WHAT THE TASK REQUIRES: Using the listing below, retype exactly the lines starting at the one with "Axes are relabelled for" and ending at the one with "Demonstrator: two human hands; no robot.", and include both.
(SUPPLIED MATERIAL begins)
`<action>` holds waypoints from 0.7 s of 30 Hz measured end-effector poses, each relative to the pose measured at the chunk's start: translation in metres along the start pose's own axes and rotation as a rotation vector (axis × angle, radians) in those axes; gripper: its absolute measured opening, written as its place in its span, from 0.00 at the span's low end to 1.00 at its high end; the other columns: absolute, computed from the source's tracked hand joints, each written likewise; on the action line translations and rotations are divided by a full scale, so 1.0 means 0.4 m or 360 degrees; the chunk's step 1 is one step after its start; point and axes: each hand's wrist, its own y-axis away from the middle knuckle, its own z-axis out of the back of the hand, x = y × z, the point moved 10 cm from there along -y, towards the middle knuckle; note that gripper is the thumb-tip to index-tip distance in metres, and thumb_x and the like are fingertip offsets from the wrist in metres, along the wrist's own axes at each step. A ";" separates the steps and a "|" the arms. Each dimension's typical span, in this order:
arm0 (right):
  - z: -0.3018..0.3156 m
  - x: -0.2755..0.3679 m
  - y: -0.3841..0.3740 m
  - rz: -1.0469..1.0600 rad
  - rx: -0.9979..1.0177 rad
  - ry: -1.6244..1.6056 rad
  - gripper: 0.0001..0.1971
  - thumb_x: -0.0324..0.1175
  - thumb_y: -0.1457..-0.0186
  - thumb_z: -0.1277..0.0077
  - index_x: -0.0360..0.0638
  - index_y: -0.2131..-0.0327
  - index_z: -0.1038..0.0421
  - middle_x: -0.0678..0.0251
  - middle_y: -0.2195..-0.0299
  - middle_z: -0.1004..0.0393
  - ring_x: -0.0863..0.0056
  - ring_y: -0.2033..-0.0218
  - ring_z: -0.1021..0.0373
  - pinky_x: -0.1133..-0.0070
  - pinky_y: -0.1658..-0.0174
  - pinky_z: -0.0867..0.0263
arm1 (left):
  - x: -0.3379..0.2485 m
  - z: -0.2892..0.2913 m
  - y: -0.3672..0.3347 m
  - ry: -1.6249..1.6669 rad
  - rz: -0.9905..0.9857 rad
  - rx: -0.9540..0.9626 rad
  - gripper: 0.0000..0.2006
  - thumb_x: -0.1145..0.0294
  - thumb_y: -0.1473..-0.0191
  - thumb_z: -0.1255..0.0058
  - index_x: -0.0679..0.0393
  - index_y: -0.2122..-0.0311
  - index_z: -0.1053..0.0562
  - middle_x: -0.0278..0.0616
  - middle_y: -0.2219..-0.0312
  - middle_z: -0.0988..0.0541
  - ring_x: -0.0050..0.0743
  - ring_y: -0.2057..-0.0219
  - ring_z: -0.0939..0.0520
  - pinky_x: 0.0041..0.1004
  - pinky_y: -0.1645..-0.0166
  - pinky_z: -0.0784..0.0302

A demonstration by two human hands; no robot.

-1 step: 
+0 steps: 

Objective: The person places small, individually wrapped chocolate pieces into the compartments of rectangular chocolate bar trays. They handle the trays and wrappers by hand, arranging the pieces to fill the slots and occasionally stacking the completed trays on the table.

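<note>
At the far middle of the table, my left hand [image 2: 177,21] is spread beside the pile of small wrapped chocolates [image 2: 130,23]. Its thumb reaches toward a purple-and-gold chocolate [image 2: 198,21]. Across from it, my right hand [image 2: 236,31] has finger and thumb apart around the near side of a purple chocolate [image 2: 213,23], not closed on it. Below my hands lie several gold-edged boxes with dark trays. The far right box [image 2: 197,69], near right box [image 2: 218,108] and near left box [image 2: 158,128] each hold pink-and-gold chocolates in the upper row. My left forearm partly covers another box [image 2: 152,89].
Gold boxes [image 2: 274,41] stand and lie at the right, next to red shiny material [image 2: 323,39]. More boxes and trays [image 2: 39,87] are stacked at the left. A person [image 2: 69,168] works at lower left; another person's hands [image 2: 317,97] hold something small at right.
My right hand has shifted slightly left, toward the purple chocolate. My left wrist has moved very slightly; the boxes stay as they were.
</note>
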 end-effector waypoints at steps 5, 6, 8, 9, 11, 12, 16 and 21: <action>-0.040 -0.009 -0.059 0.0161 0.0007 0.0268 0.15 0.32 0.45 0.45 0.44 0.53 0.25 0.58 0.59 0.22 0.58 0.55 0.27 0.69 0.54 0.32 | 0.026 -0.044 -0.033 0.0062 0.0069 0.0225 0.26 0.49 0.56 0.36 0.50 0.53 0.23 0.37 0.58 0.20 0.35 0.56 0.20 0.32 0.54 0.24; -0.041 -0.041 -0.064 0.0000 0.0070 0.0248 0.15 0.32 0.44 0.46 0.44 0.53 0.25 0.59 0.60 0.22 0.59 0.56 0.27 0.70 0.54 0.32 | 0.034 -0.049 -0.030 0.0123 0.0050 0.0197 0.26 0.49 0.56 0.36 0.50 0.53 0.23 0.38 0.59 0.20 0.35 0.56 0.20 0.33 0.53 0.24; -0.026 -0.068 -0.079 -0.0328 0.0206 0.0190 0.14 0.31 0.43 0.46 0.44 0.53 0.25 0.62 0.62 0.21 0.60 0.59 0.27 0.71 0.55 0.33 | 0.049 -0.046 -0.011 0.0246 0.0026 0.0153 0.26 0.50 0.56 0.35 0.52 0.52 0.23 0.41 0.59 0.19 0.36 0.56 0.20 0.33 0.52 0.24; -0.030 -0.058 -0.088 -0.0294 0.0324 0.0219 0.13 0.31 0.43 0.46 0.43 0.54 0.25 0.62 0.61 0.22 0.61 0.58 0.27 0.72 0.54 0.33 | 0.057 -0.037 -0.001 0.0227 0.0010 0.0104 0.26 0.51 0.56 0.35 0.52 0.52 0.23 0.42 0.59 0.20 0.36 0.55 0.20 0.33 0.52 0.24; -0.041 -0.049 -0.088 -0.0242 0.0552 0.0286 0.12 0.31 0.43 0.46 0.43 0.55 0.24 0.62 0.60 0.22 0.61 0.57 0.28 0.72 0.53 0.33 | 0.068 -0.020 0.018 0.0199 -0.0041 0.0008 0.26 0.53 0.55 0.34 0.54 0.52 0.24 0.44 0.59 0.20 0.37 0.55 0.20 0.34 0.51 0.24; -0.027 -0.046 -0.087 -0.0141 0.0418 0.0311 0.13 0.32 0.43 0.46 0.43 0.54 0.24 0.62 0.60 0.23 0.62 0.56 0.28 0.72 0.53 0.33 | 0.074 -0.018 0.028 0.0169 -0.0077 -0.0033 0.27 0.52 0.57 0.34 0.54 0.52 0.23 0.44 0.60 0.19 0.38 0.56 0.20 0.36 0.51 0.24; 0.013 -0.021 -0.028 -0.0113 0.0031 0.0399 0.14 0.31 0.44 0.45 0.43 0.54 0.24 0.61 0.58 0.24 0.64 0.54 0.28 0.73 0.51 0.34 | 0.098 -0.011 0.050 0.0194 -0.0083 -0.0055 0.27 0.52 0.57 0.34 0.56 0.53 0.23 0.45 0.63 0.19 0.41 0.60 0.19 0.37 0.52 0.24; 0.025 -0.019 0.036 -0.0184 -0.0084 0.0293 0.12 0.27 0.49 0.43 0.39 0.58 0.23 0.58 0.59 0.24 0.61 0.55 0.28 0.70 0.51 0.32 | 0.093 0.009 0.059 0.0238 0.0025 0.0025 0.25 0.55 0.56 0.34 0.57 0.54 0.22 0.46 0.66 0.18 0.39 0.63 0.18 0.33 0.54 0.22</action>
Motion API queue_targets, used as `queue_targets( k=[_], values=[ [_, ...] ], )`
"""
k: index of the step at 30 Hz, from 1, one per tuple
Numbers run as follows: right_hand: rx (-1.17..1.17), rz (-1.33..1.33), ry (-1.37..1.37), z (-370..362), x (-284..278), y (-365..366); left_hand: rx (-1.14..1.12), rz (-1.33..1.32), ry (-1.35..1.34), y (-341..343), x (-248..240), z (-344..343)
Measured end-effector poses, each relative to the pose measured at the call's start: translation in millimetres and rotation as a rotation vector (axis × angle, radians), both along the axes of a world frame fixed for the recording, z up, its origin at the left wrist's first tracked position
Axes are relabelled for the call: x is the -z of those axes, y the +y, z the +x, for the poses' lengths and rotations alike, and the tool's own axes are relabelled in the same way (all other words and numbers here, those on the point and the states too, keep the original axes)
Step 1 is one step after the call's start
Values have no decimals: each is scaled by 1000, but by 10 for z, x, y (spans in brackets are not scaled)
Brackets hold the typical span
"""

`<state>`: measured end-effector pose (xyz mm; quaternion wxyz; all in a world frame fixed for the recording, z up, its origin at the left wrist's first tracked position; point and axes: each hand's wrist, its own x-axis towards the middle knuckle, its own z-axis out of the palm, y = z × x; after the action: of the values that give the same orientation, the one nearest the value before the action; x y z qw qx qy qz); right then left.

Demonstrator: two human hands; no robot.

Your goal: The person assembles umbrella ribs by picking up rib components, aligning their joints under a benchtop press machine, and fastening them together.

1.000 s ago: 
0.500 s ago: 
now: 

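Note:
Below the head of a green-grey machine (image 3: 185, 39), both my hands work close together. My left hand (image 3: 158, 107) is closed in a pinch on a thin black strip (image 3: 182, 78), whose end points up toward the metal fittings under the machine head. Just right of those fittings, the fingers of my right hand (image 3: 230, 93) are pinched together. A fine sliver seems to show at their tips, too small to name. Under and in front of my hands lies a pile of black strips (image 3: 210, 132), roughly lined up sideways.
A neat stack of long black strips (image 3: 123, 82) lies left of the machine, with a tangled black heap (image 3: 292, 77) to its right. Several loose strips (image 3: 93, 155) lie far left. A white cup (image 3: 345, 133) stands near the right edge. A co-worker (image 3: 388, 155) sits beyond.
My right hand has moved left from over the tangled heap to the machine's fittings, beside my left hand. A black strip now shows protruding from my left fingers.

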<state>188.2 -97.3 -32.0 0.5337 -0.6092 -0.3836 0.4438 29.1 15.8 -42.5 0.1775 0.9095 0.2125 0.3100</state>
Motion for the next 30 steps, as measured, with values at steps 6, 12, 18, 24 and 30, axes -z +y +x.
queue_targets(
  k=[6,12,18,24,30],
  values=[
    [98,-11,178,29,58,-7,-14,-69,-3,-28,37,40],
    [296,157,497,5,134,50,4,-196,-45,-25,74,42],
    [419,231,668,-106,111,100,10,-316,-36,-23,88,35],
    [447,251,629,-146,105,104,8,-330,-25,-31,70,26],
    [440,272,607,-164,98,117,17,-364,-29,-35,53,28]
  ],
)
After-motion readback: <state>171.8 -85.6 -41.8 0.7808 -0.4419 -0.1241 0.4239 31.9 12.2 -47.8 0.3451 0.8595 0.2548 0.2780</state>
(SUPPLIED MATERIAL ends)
REPLY:
Axes are relabelled for the call: x is the -z of those axes, y the +y, z the +x, for the poses' lengths and rotations alike, and the tool's own axes are relabelled in the same way (all other words and numbers here, those on the point and the states too, keep the original axes)
Step 1 is one step after the call's start
Values have no decimals: each is scaled by 1000, but by 10 for z, x, y (spans in brackets are not scaled)
Brackets hold the typical span
"""

`<state>`: measured end-effector pose (xyz mm; quaternion wxyz; all in a world frame fixed for the recording, z up, its origin at the left wrist's first tracked position; point and axes: each hand's wrist, its own x-axis towards the middle knuckle, its own z-axis out of the palm, y = z × x; after the action: of the values that give the same orientation, the one nearest the value before the action; x y z qw qx qy qz); right then left.

Demonstrator: two human hands; no robot.

No further output will be produced for this exercise.